For General Partners (GPs), secondaries are increasingly being used to extend holding periods, provide interim liquidity to LPs, and consolidate high-performing assets. For Limited Partners (LPs), secondaries offer a pathway to rebalance portfolios, access top-tier managers, or exit positions without waiting for a traditional distribution timeline.
Deal structures are also becoming more sophisticated. From single-asset deals to multi-asset continuation funds, the trend points to greater customization and alignment. In particular, we’re seeing a shift toward GP-led transactions with tailored incentives that protect legacy LPs while onboarding new capital partners.
But this surge in secondaries is not just about volume. It’s about timing and information asymmetry. In a market where fundraising cycles are stretching and distributions are slowing, the ability to identify and execute on secondary deals before they go to auction is becoming a competitive differentiator.
Platforms like DealPotential are powering this new frontier. By using real-time ownership signals, fund-level behavior tracking, and AI-driven intent mapping, DealPotential helps investors anticipate when assets are likely to come to market. Instead of waiting for opportunities to be listed, institutional players can now position themselves upstream.

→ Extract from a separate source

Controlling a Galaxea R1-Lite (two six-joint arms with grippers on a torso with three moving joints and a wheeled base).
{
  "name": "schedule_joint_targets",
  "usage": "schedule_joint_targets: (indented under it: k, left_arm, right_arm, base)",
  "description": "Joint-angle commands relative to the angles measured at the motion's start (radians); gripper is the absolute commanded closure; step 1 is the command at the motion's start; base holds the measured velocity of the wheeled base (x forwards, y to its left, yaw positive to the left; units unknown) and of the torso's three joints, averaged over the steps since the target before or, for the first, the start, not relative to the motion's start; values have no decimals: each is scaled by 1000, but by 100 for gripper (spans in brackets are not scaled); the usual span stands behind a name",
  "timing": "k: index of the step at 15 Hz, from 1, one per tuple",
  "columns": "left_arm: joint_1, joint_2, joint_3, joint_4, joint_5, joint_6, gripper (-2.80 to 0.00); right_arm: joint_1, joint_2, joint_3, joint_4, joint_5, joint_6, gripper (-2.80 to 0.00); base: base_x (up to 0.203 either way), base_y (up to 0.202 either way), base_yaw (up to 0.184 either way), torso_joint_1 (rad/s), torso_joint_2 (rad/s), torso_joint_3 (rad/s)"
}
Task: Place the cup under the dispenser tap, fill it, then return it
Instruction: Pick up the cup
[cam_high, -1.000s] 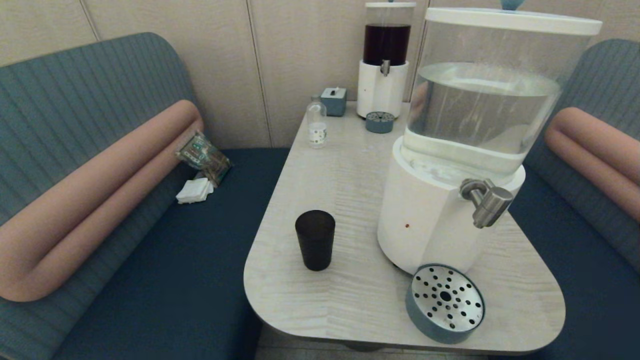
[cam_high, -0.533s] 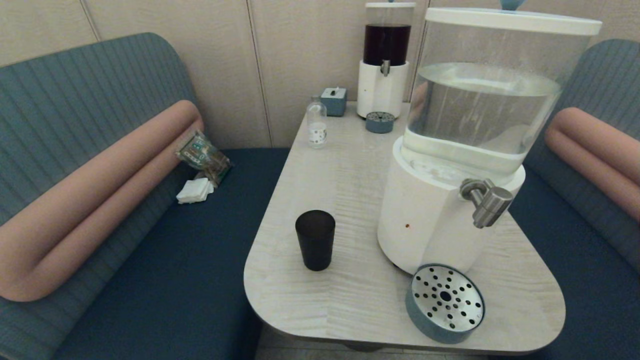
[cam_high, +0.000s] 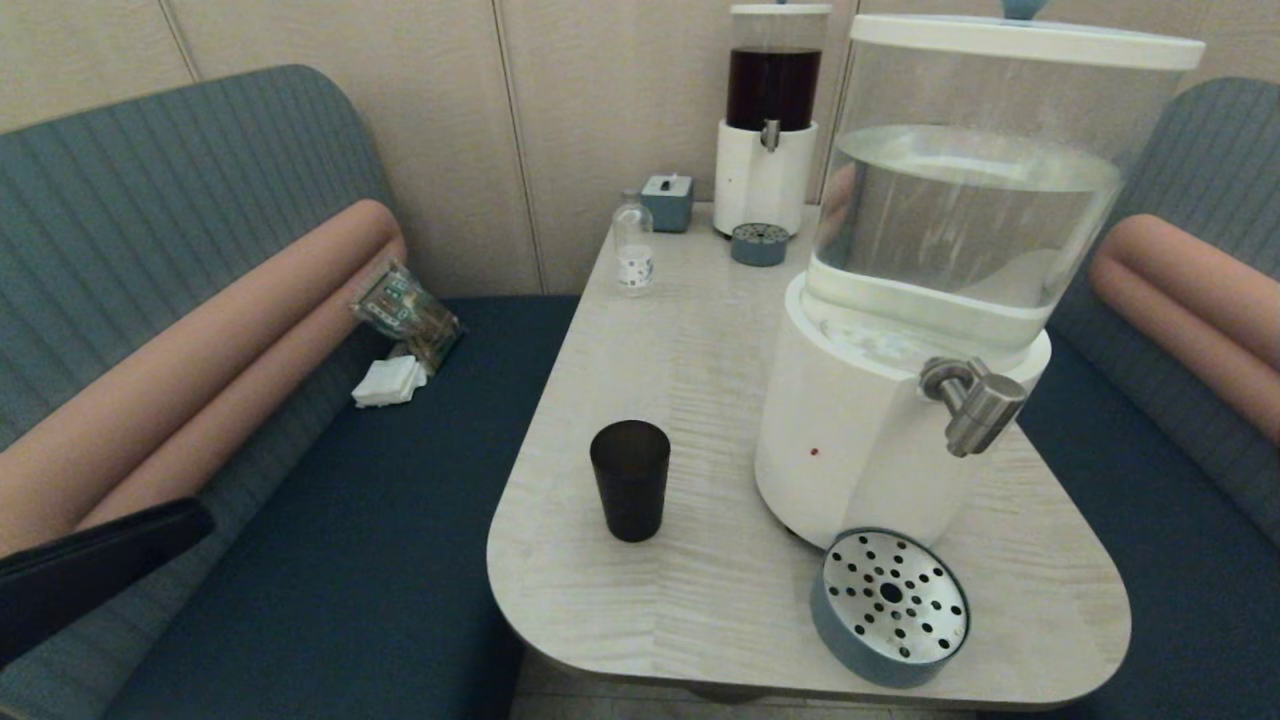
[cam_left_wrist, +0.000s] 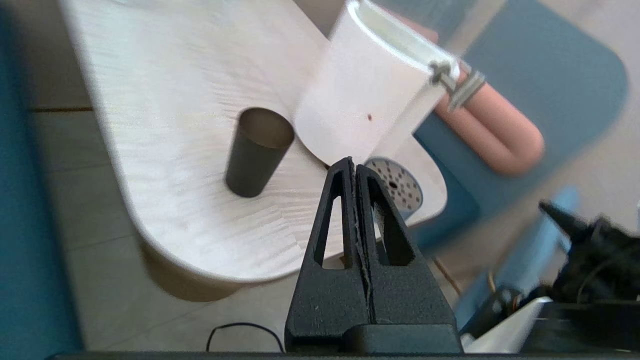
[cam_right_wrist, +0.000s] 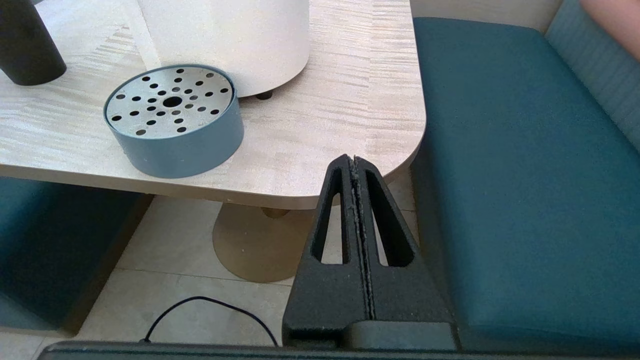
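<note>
Left hand (cam_left_wrist: 354, 167) (closed) beside table (cam_left_wrist: 165, 75)

No readable text is showing anywhere. The small clear bottle (cam_high: 633, 245) is wearing a white label with dark marks too small to make out, and the printed packet (cam_high: 406, 312) lying on the bench seat is showing only illegible print.
</note>
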Motion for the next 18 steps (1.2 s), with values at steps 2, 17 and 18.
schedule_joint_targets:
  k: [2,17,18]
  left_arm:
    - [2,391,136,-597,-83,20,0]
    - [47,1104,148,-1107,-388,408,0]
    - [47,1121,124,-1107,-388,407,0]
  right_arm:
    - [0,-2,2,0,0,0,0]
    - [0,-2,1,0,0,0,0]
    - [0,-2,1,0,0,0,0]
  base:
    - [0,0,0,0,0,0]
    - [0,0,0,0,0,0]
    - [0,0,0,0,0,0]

And the value is not just tactical. It’s structural. The rise of private secondaries reflects a broader evolution in how liquidity is created, managed, and priced in non-public markets. With dry powder at near-record levels and macro uncertainty still reshaping investor behavior, secondaries offer a way to stay flexible without sacrificing exposure.
As private markets mature, so too must the tools and strategies investors use. Secondary transactions once seen as niche or reactive are becoming central to proactive portfolio construction. For firms that know where to look and how to move, they represent both a source of liquidity and a lever of alpha.
The next phase of secondaries won’t be defined by who has the most data. It will be defined by who has the right signal, at the right time, and the confidence to act on it.